However, this is an easy issue to correct. You can simply retrofit the end stops yourself.

The Aufero 2 Laser can work with different laser modules. For our test, we used the LU2-10A 10W, which was also compatible with the Aufero.

If you don’t like the LU2-10A, you can also choose from the entire Ortur product range (as long as you choose a 24V version). For example, you can go with the LU2-4-LF with Air Assist nozzle & hose in a set or the 1.6 W LU2-2 for engraving without cutting.

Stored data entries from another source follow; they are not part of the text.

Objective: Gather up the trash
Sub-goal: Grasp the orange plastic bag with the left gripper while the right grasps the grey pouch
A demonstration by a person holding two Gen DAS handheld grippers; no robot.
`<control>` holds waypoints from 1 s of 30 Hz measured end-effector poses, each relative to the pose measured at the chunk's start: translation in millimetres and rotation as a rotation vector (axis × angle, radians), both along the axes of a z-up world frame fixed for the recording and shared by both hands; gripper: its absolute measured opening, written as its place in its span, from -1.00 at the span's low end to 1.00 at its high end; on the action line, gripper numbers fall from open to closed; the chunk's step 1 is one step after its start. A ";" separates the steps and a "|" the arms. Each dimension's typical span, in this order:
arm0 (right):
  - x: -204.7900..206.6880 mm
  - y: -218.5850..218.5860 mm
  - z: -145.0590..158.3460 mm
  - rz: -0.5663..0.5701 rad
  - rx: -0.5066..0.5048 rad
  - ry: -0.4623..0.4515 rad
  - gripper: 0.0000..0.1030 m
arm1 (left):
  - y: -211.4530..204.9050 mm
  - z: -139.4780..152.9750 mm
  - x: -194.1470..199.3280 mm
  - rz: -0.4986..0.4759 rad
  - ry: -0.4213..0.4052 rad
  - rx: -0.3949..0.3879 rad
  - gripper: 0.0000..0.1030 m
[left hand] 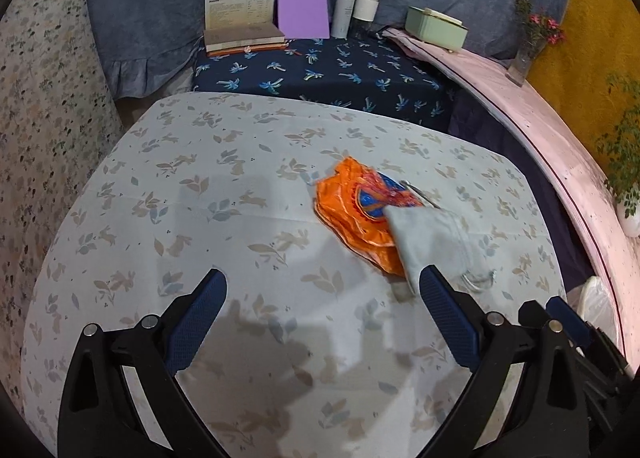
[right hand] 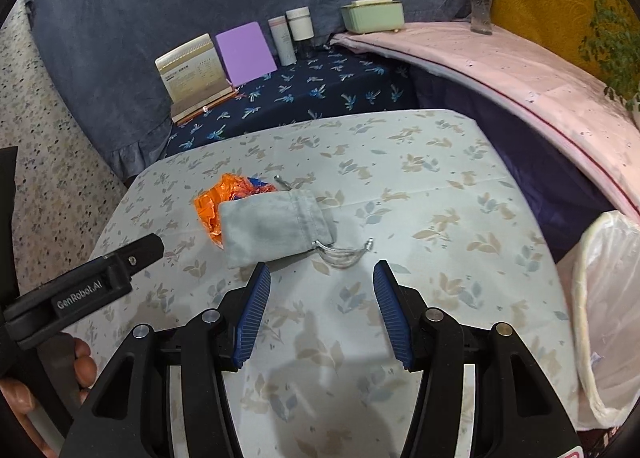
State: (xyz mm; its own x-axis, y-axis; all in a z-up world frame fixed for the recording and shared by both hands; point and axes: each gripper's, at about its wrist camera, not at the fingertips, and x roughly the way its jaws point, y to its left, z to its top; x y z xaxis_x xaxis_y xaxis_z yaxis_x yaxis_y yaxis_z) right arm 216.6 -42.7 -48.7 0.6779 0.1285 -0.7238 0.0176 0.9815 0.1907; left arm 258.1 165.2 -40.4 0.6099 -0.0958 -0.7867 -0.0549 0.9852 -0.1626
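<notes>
**On the counter: orange wrapper under a grey pouch**

On the leaf-and-rabbit-printed counter (right hand: 420, 193), a crumpled orange wrapper (left hand: 352, 209) with a round blue and red emblem, shiny and creased. Partly covered on its right side by a pale grey drawstring pouch (right hand: 268, 225), flat, cords (right hand: 344, 254) trailing off toward the right. Both lying near the middle of the counter, slightly left in the right wrist view.

Left claw (left hand: 320, 290) wide apart, nothing between the pads, right finger tip just in front of the pouch's near corner. Right claw (right hand: 320, 278) about half spread, empty, hanging over bare cloth just short of the pouch and cords.

At the right edge, beside the counter, a bin lined with a white bag (right hand: 608, 298). Far behind, books, a purple notebook (left hand: 302, 9), two tubes and a green box (left hand: 436, 25).
</notes>
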 end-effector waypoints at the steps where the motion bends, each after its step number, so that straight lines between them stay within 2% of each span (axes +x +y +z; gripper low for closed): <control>1: 6.2 2.7 -3.3 0.004 0.000 0.005 0.01 | 2.1 -2.4 6.4 0.003 0.007 -0.004 0.80; 9: 53.1 12.6 -28.9 0.030 0.019 0.046 -0.01 | 2.2 -23.8 59.1 -0.011 0.064 -0.040 0.80; 16: 85.6 17.3 -54.9 0.046 0.015 0.085 -0.07 | -12.5 -45.9 97.7 -0.053 0.105 -0.034 0.76; 18: 89.9 16.3 -61.3 0.050 0.022 0.099 -0.16 | -18.5 -52.4 103.3 -0.073 0.114 -0.030 0.66; 20: 89.5 19.3 -62.7 0.059 0.002 0.084 -0.16 | -23.3 -58.1 106.5 -0.093 0.129 -0.034 0.40; 22: 88.5 23.8 -62.9 0.078 -0.026 0.078 -0.39 | -28.0 -61.8 106.2 -0.097 0.126 -0.022 0.32; 24: 86.3 26.5 -63.3 0.085 -0.057 0.071 -0.50 | -32.7 -61.9 104.6 -0.105 0.113 -0.010 0.18; 28: 78.4 21.5 -63.7 0.095 -0.046 0.064 -0.80 | -39.5 -61.2 99.6 -0.110 0.106 0.005 -0.49; 30: 72.9 16.1 -63.4 0.088 -0.037 0.068 -0.82 | -41.4 -60.3 95.6 -0.114 0.109 -0.009 -0.61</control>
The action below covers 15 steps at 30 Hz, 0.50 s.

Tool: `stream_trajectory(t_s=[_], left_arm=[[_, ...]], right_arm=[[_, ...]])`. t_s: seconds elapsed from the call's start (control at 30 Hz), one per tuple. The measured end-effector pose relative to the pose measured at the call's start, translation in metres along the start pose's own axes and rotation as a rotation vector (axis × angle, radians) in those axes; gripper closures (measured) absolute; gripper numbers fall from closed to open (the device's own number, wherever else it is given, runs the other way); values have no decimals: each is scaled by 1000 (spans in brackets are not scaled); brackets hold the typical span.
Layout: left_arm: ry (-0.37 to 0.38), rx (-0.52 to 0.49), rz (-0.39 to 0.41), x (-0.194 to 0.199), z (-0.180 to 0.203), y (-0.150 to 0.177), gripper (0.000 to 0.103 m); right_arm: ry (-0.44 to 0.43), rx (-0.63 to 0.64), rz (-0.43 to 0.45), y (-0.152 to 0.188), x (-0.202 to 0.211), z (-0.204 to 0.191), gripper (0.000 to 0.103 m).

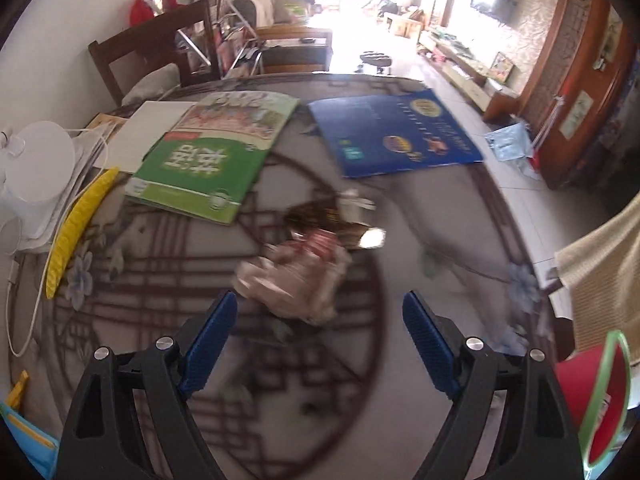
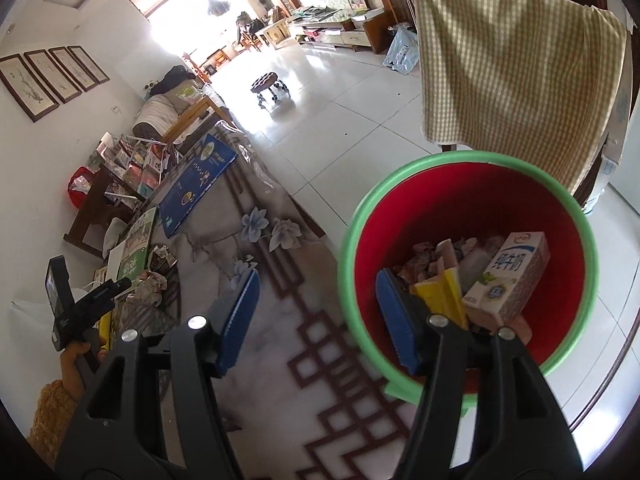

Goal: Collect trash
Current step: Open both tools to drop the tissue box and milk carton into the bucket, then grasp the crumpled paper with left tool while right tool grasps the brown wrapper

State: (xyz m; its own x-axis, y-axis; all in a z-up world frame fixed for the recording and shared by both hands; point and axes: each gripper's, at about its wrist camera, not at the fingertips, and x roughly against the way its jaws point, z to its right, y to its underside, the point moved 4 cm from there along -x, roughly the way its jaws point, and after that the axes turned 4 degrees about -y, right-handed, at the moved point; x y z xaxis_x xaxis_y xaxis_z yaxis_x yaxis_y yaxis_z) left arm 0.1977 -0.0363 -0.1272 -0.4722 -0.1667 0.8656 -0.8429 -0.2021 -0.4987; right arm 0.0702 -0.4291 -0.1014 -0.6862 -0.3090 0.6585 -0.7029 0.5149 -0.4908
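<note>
Trash pile: I saw a crumpled pinkish paper wad lying on the table, blurred, with a dark shiny wrapper touching its far side.
Left gripper: I found its blue fingers spread wide, nothing between them, the wad just ahead of the tips.
Right gripper: I noted its fingers apart and empty, the right finger over the bin's rim.
Trash bin: red inside, green rim, standing off the table's near edge; it held a milk carton, a yellow box and paper scraps.
Open room: a green book and a blue book lay beyond the pile, well apart from it; patterned tabletop lay bare around the wad.
Edge: a checked cloth hung just behind the bin.
</note>
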Motion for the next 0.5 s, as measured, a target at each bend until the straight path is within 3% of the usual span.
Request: stream_trajectory(t_s=[0.1, 0.2, 0.23, 0.27, 0.3, 0.4, 0.5], left_arm=[[-34, -82, -45, -30, -1, -9, 22], [-17, -140, -85, -53, 1, -11, 25], [-7, -148, -104, -59, 1, -10, 30], [7, -151, -123, -65, 1, -10, 48], [32, -139, -139, -69, -3, -9, 54], [107, -108, -119, -61, -13, -7, 66], [157, -88, -97, -43, -30, 5, 67]], right_arm=[[6, -16, -18, 11, -6, -13, 38], [16, -3, -34, 22, -12, -31, 38], [19, 2, -40, 25, -15, -37, 38], [22, 11, -49, 28, -18, -44, 38], [24, 21, -57, 30, -22, -51, 38], [21, 77, -102, 35, -39, -78, 38], [0, 163, -161, 38, -68, -115, 38]])
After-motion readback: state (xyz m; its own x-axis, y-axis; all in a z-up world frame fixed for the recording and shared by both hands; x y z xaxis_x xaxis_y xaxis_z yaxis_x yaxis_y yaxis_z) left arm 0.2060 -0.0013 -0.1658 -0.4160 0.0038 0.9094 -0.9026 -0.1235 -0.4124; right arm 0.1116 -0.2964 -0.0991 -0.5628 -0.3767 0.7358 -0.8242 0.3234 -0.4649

Ortur Aufero Laser 2 Review 7

Supported Materials

The Aufero 2 Laser can work with the following materials;

  • Cut 6mm plywood
  • Cut “Paulownia” (a type of tree like balsa) up to 10mm
  • Cut to 6mm pine boards
  • Cut cardboard up to 3mm
  • Cut up to 250g/m² Kraft paper
  • Cut to 5mm acrylic (black)
  • Cut leather up to 0.7mm
  • “Coloring” metals previously painted with Edding
  • Ceramics and stone can also be colored with color transfer foil

You can see the complete list of materials that can be cut on the Ortur website.

Engraving Performance

One thing I must mention about the Aufero Laser 2 is that it’s extremely fast when it comes to engraving. The Aufero 1 is pretty fast with a maximum engraving speed of 5,000mm per minute. But with the Aufero 2, things are even faster thanks to its more robust motherboard. This unit has an engraving speed of speed to 10,000mm. That’s about 32 feet of printing per minute.

Of course, the engraving speed will largely depend on your settings, e.g., how deep you want the laser to cut. Generally, the deeper you want your cuts to be, the slower the laser will move.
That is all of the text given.